String is painfully slow and is known for being 20x slower than a similar C implementation. The fix is to use the ByteString type which is known to only be 2x slower than a similar C implementation.
read and show are known to also perform badly and you should use the same functions that manipulate the ByteString datatype.

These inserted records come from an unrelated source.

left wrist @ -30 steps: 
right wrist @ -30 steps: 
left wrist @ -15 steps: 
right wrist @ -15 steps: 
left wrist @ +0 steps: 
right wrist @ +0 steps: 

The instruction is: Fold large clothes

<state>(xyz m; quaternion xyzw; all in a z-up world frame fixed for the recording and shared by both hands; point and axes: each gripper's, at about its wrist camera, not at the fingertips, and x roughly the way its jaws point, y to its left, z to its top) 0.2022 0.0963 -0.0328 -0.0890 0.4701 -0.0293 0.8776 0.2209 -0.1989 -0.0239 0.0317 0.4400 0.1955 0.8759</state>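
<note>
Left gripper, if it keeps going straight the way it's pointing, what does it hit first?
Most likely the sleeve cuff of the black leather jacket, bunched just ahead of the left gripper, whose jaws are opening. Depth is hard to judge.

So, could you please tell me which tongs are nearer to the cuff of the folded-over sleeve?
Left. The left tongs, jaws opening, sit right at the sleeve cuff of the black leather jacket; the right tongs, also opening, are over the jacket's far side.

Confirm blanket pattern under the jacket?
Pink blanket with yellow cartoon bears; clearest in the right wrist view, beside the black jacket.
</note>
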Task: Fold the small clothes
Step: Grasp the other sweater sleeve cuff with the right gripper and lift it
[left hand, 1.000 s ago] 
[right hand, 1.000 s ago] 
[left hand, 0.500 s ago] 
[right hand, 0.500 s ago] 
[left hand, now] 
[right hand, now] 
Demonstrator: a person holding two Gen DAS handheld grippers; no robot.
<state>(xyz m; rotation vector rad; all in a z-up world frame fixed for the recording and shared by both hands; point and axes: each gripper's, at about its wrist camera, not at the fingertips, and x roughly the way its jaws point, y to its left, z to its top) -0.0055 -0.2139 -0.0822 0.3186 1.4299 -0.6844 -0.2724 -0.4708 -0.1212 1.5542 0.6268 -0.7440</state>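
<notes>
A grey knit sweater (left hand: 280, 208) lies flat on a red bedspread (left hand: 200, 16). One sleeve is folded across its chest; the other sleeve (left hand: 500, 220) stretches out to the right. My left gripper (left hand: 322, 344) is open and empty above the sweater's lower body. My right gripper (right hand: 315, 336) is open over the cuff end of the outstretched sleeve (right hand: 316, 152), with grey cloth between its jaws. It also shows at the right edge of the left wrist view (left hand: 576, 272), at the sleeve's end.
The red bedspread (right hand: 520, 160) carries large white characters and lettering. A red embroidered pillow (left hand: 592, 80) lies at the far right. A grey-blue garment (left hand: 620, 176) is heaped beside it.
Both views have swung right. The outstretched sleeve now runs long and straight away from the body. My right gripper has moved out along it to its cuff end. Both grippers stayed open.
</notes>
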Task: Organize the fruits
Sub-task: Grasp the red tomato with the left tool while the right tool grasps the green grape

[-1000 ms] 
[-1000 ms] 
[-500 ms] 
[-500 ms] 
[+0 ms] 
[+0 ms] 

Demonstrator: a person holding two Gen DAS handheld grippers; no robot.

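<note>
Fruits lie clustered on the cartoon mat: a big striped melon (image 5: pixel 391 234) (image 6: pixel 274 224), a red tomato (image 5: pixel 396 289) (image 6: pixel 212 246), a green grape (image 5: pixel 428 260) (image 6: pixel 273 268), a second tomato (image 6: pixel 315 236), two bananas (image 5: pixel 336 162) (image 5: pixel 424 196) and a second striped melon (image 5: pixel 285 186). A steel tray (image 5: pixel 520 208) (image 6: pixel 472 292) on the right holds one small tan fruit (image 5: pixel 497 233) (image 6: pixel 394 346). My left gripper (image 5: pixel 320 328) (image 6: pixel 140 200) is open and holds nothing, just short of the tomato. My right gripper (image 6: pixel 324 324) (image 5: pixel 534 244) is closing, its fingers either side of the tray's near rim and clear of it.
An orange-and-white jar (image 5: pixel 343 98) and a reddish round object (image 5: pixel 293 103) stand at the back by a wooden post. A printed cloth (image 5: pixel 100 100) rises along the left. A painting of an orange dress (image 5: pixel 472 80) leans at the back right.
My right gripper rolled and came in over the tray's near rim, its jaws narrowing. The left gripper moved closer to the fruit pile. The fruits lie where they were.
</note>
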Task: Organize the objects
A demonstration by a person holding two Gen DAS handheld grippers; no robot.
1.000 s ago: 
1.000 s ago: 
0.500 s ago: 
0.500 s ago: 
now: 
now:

So lets start by importing the required library to use the ByteString datatype and using all of the functions that handle ByteString. Be aware that it can be a bit of hassle to get your functions working with the ByteString data type and quite a bit of work to get all the types lined up just write, but here’s what the wc command implementation looks like that now uses ByteStrings:

#! /usr/bin/env runhaskell
{-# LANGUAGE DeriveDataTypeable #-}
{-# OPTIONS_GHC -O2 #-}

module Main (main) where

import System....
import Control.Arrow
import qualified Data.ByteString.Char8 as C

data WC = WC {chars :: Bool, lines_ :: Bool, words_ :: Bool}
    deriving (Show, Data, Typeable)

wc = WC { chars = def &= name "m" &= help "print the byte counts",
          lines_ = def &= help "print the character counts",
          words_ = def &= help "print the word counts" }
        &= help ("Print newline, word, and byte counts for each FILE, " ++
                 "and a total line if more than one FILE is specified." ++
                 " With no FILE, or when FILE is -, read standard " ++
                 "input.  A word is a non-zero-length sequence of " ++
                 "characters delimited by white space.")
        &= summary "wc v0.0.1, (C) Rodney Gomes"

countwords = C.pack . show . length . C.words
countlines = C.pack . show . length . C.lines
countchars = C.pack . show . C.length

space = C.pack " "
flat (a,(b,c)) = C.concat( a : space : b : space : c : [] )

addnl x = C.concat( x : (C.pack "\n") : [])
optionHandler WC{chars=True} = addnl . countchars
optionHandler WC{lines_=True} = addnl . countlines
optionHandler WC{words_=True} = addnl . countwords
optionHandler _ = addnl . flat . ( countlines &&& countwords &&& countchars )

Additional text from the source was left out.